▶ Information provided
|---|

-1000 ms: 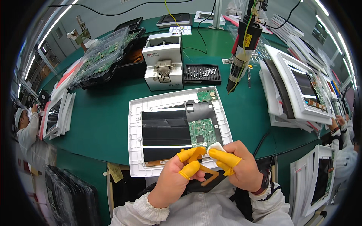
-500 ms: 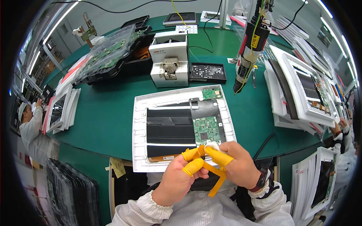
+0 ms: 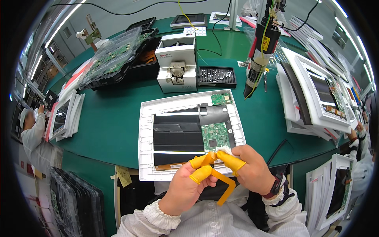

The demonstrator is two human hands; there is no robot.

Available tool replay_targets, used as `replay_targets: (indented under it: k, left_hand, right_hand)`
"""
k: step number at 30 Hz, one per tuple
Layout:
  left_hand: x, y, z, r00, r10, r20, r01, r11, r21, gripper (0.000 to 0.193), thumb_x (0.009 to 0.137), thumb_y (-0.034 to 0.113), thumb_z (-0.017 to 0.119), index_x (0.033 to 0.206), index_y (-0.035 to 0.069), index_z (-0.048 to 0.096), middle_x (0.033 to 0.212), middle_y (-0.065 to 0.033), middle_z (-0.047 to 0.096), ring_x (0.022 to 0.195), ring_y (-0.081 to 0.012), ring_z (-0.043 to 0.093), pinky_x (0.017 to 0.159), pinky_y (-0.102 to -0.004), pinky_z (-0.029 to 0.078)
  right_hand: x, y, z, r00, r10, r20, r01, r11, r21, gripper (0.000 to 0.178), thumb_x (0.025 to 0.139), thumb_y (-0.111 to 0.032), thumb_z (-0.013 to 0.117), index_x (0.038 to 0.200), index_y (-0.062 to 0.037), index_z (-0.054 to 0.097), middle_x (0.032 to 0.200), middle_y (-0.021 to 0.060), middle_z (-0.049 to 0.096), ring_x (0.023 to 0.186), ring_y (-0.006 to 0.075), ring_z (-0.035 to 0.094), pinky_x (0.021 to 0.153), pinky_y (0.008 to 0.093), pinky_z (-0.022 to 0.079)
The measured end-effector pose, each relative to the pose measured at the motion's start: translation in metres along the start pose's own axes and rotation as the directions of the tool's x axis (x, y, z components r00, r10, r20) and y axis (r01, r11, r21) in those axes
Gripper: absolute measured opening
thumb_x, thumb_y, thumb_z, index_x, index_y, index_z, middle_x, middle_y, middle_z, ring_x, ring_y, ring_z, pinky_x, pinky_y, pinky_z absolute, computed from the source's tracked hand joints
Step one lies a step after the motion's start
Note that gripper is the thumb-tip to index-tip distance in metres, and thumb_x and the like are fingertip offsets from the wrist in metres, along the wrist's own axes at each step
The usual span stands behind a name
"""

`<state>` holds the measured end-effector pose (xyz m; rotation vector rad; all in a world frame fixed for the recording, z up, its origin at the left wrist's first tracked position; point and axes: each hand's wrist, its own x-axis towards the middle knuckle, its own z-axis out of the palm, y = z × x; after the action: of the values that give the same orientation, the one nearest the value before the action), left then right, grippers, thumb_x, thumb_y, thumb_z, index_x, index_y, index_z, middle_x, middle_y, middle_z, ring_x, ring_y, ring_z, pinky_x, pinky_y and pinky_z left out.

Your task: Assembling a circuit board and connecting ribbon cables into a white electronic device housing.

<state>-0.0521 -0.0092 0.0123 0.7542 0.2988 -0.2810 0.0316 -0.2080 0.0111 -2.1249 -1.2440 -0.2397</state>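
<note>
Yellow finger cots cover the thumb and finger of my left hand, which pinches an orange flat flex cable. The cable's bent tail hangs down between my wrists. My right hand, also in yellow finger cots, holds a small white wipe against the cable's upper end. Part of that end is hidden by the fingers. Just beyond both hands lies a white display housing with its inside facing up. In it sit a green circuit board, a smaller green board and black panels.
A white dispenser-like machine stands behind the housing, beside a black tray of small parts. An electric screwdriver hangs at right. Stacked frames and clear trays of boards flank the green table. A co-worker is at far left.
My right hand has shifted slightly right and down, and more of the white wipe shows. The left hand stays nearly in place, still pinching the cable, whose tail has swung slightly.
</note>
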Motion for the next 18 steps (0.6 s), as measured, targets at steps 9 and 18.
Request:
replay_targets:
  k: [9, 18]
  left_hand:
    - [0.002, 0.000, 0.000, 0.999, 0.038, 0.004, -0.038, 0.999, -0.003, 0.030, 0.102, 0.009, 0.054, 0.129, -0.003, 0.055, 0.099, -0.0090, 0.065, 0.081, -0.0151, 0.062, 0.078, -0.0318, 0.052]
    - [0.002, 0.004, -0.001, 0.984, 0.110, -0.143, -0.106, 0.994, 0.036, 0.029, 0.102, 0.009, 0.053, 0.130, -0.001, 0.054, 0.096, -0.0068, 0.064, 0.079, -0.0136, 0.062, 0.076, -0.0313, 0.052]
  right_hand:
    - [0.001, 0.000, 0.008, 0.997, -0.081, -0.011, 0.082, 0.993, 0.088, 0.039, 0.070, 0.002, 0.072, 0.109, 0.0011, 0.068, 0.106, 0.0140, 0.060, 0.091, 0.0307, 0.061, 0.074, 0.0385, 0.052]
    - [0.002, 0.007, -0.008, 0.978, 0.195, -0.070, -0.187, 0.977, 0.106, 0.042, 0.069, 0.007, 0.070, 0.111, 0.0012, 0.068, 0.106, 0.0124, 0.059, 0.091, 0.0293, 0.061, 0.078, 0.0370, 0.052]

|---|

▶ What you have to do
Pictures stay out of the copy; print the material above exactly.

▶ Reply to the exercise
-1000 ms: 
-500 ms: 
+0 ms: 

The demonstrator is two human hands; there is no robot.

Available tool replay_targets, used as `replay_targets: (indented under it: k, left_hand, right_hand)`
"""
k: step number at 30 Hz, one per tuple
Layout:
  left_hand: x, y, z, r00, r10, r20, r01, r11, r21, gripper (0.000 to 0.193), thumb_x (0.009 to 0.137), thumb_y (-0.034 to 0.113), thumb_z (-0.017 to 0.119), index_x (0.033 to 0.206), index_y (-0.035 to 0.069), index_z (-0.048 to 0.096), middle_x (0.033 to 0.212), middle_y (-0.065 to 0.033), middle_z (-0.047 to 0.096), ring_x (0.022 to 0.195), ring_y (-0.081 to 0.012), ring_z (-0.043 to 0.093), pinky_x (0.017 to 0.159), pinky_y (-0.102 to -0.004), pinky_z (-0.029 to 0.078)
  right_hand: x, y, z, r00, r10, r20, r01, r11, r21, gripper (0.000 to 0.178), thumb_x (0.025 to 0.139), thumb_y (-0.111 to 0.032), thumb_z (-0.013 to 0.117), index_x (0.038 to 0.200), index_y (-0.062 to 0.037), index_z (-0.054 to 0.097), middle_x (0.032 to 0.200), middle_y (-0.021 to 0.060), middle_z (-0.049 to 0.096), ring_x (0.023 to 0.186), ring_y (-0.006 to 0.075), ring_z (-0.035 to 0.094), pinky_x (0.021 to 0.153), pinky_y (0.008 to 0.093), pinky_z (-0.022 to 0.079)
The measured end-effector pose, each relative to the pose measured at the motion's start: translation in metres along the start pose's own axes and rotation as the directions of the tool's x axis (x, y, z components r00, r10, r20) and y axis (r01, r11, r21) in those axes
Gripper: absolute measured opening
thumb_x, thumb_y, thumb_z, index_x, index_y, index_z, middle_x, middle_y, middle_z, ring_x, ring_y, ring_z, pinky_x, pinky_y, pinky_z absolute, computed from the source's tracked hand joints
Step one lies a step after the motion's start
Note that gripper is the thumb-tip to index-tip distance in metres, and thumb_x and the like are fingertip offsets from the wrist in metres, along the wrist's own axes at each step
The usual span stands behind a name
"""

`<state>` holds the measured end-effector pose (xyz m; rotation vector rad; all in a world frame fixed for the recording, z up, its origin at the left wrist's first tracked position; point and axes: each hand's wrist, its own x-axis towards the middle knuckle, its own z-axis out of the palm, y = z × x; after the action: of the values that give the same orientation, the one nearest the value before the action), left then right, grippers, thumb_x, thumb_y, thumb_z, index_x, index_y, index_z, middle_x, middle_y, middle_z, ring_x, ring_y, ring_z, pinky_x, pinky_y and pinky_z left out.

Your task: Assembling a circuit board and connecting ribbon cables into a white electronic device housing.

<state>-0.0521 -0.0092 0.0123 0.7542 0.2988 -0.2810 0.0316 -0.2080 0.0111 -2.1249 -1.2440 -0.2397</state>
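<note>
Yellow finger cots cover the thumb and finger of my left hand, which pinches an orange flat flex cable. The cable's bent tail hangs down between my wrists. My right hand, also in yellow finger cots, holds a small white wipe against the cable's upper end. Part of that end is hidden by the fingers. Just beyond both hands lies a white display housing with its inside facing up. In it sit a green circuit board, a smaller green board and black panels.
A white dispenser-like machine stands behind the housing, beside a black tray of small parts. An electric screwdriver hangs at right. Stacked frames and clear trays of boards flank the green table. A co-worker is at far left.
My right hand has shifted slightly right and down, and more of the white wipe shows. The left hand stays nearly in place, still pinching the cable, whose tail has swung slightly.
</note>
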Motion for the next 18 steps (0.6 s), as measured, targets at steps 9 and 18.
Request:
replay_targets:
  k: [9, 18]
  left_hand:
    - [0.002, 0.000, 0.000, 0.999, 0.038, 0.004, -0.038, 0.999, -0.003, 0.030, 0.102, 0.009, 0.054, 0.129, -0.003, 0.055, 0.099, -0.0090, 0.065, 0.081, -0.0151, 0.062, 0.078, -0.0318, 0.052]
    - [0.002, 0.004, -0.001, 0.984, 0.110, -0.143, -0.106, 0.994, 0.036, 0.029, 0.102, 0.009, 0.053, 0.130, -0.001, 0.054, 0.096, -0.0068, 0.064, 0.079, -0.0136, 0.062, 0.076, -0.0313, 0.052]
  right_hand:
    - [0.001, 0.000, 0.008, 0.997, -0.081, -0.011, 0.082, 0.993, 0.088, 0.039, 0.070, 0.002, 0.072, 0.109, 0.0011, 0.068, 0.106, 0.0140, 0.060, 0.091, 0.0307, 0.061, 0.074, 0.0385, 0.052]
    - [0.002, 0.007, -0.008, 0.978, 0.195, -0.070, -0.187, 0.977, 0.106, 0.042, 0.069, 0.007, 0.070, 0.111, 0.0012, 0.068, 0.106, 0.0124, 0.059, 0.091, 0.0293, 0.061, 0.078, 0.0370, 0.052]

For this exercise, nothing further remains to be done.